Consumer and hobbyist video production is all touch-oriented now and streaming video as a method of sharing and communication is an everyday thing. Even grandma is doing it or viewing it. The new home video features instant touch screen editing and Internet sharing. The DVD and their players are mostly stacked next to vinyl records, cassette tapes and CDs in the storage unit. Video production will get easier, creating quality content might still be a challenge.
Professional Camcorders in 2020
You forgot to bring extra cards and the wedding went way longer than anticipated. Not a problem. Professional camcorders take a chapter from the consumer arena, providing seamless connection to editing computers, tablet devices, even other camcorders for instant backup.

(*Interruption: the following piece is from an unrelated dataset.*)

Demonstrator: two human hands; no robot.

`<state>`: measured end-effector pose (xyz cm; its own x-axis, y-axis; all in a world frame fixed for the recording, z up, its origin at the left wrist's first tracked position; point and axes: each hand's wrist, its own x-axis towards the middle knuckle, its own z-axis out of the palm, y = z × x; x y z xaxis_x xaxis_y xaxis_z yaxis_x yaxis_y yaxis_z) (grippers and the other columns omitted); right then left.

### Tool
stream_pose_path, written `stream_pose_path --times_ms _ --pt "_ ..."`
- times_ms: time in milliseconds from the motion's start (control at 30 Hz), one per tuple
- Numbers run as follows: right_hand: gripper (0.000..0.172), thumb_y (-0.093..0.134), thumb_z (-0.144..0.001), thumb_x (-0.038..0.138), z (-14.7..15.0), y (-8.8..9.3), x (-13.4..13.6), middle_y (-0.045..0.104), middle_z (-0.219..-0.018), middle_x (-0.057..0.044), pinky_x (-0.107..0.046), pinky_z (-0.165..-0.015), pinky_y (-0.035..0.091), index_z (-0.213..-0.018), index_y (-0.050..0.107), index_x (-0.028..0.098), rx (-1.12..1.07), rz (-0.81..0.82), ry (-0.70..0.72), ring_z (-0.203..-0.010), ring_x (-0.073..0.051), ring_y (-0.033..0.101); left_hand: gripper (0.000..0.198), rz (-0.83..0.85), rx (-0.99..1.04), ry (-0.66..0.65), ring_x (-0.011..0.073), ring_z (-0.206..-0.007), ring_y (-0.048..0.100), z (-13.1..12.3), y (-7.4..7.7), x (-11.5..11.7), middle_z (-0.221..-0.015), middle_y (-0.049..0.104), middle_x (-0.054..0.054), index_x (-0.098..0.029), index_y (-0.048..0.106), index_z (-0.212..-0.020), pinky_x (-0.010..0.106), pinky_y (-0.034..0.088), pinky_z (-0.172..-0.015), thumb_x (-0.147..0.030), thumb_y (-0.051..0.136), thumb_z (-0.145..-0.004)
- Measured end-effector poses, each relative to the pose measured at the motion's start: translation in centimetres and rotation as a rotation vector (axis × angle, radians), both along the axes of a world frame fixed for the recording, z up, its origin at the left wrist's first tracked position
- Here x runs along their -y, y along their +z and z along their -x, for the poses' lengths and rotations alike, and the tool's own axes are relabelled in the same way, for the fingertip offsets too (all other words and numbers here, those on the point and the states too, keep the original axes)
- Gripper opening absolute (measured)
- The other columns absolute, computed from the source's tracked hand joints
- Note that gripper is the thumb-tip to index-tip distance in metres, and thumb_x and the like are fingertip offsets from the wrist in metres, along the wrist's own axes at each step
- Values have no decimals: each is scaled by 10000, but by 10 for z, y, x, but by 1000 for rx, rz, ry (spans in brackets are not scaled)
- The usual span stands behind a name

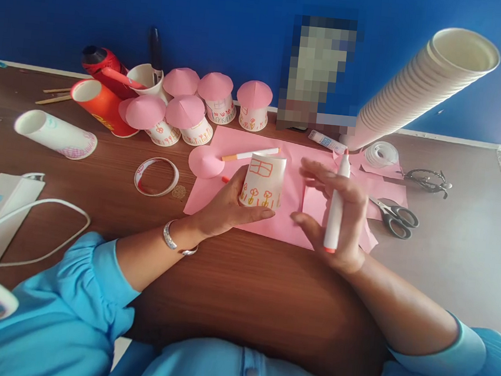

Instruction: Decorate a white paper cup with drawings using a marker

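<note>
My left hand grips a white paper cup, bottom up, with an orange window and a row of flowers drawn on it. To its right, my right hand holds an uncapped white marker, its reddish tip pointing up and its thumb and forefinger spread toward the cup. Both hands are over sheets of pink paper. Just behind the cup lie another white marker with an orange end and a pink paper cone.
Several decorated cups with pink cone roofs stand along the blue wall. A tall stack of paper cups leans at the right, near scissors and a glue stick. A tape roll and a power strip are left.
</note>
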<state>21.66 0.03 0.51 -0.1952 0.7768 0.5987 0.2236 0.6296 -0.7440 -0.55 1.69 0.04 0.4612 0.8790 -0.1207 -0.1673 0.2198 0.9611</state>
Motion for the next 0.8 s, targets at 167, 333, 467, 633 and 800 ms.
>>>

You’ve also expanded your business model to include streaming since this seamless connection allows you to set up in minutes now, so running wire and making hard connections isn’t an issue.
That new super lens makes getting a variety of shots and performing depth of field tricks a piece of cake, shifting at a touch of the camera’s screen to instantly change aperture or zoom setting without twisting a ring or searching for that tiny button you forgot to preset.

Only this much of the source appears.